Rodriguez, who went 3 for 4 and drove in four runs, hit a towering two-run shot off Troy Percival that third base umpire Brian Runge immediately ruled a homer when it bounced off the catwalk behind the foul pole in left field.

Rays catcher Dioner Navarro protested, bringing manager Joe Maddon out of the dugout. After convening, the umpires left the field to review the tape, a process that took 2 minutes 15 seconds to back the onfield call.

The Red Sox, who beat Baltimore, 5-4, moved within three games of Tampa Bay.

Edwar Ramirez (5-1) worked out of a bases-loaded, no-out jam after Carl Pavano ran into trouble in the fifth. He was the winner despite facing only three batters as the Yankees extended their road winning streak to a season-high six straight.

Rodriguez, who has two homers and nine RBIs in the first three games of 10-game, four-city trip, had a run-scoring double in the third off Edwin Jackson (11-9) and an RBI single in the fourth against Chad Bradford. The home run was his 31st of the season and 549th of his career, breaking a tie for 12th place with Mike Schmidt on the all-time list.
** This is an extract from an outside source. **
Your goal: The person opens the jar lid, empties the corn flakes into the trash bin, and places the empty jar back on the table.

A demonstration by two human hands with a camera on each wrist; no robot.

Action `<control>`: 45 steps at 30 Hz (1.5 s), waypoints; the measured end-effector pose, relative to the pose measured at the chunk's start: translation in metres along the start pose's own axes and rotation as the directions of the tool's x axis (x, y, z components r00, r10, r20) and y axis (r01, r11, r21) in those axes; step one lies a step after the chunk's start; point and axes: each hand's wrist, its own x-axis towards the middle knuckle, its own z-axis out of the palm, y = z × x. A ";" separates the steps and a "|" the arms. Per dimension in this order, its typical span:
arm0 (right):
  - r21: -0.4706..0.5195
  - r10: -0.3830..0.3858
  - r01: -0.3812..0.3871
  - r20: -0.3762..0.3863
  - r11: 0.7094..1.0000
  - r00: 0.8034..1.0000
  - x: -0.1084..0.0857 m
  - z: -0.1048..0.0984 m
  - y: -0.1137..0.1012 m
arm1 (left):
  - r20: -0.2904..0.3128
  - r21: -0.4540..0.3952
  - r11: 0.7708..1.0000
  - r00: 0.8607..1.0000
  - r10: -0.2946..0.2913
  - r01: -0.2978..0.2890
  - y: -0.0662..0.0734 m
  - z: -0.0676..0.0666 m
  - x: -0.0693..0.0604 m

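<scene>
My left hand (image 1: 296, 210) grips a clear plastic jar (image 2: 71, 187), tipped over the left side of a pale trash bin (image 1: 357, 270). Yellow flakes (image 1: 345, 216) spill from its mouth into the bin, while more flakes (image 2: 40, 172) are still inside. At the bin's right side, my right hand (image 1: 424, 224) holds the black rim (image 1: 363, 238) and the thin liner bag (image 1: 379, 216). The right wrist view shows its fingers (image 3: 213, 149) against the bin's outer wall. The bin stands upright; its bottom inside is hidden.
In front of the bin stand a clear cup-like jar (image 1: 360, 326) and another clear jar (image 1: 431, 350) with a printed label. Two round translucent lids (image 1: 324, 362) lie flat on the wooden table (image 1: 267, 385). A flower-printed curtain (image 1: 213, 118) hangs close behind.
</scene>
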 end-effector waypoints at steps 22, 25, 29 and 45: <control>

Robinson Cano, Ivan Rodriguez and Jason Giambi had RBI doubles off Jackson, who lasted 3 1/3 innings.

The Rays, who had one hit after the fifth inning, lost a series for the first time since the All-Star break. It was the third time since the break Tampa Bay lost consecutive games.

In losing the series opener, 7-2, Tuesday night, the Rays ran themselves out of a potential big inning and committed a throwing error that helped New York break the game open after Xavier Nady hit a two-run homer.

The Yankees built a 6-1 lead for Pavano. The righthander, making his third start since returning from elbow surgery that sidelined him for more than a year, couldn't get through the five innings required to get the win.

B.J. Upton singled and Carlos Peña walked to begin the fifth against Pavano, who was replaced by Ramirez with New York leading, 6-3. Cliff Floyd lined a single off second baseman Cano's glove to load the bases with no outs.

The Yankees escaped unscathed when Willy Aybar lined into a double play to Cano, who stepped on second before Peña could get back to the bag. Eric Hinske popped to Derek Jeter, ending the threat.

The Rays scored on Floyd's first-inning RBI double and Gabe Gross's two-run homer in the fourth as Pavano allowed six hits, walked two and struck out one in four-plus innings - his shortest outing since coming off the DL. Akinori Iwamura added an RBI double off Jose Veras in the ninth.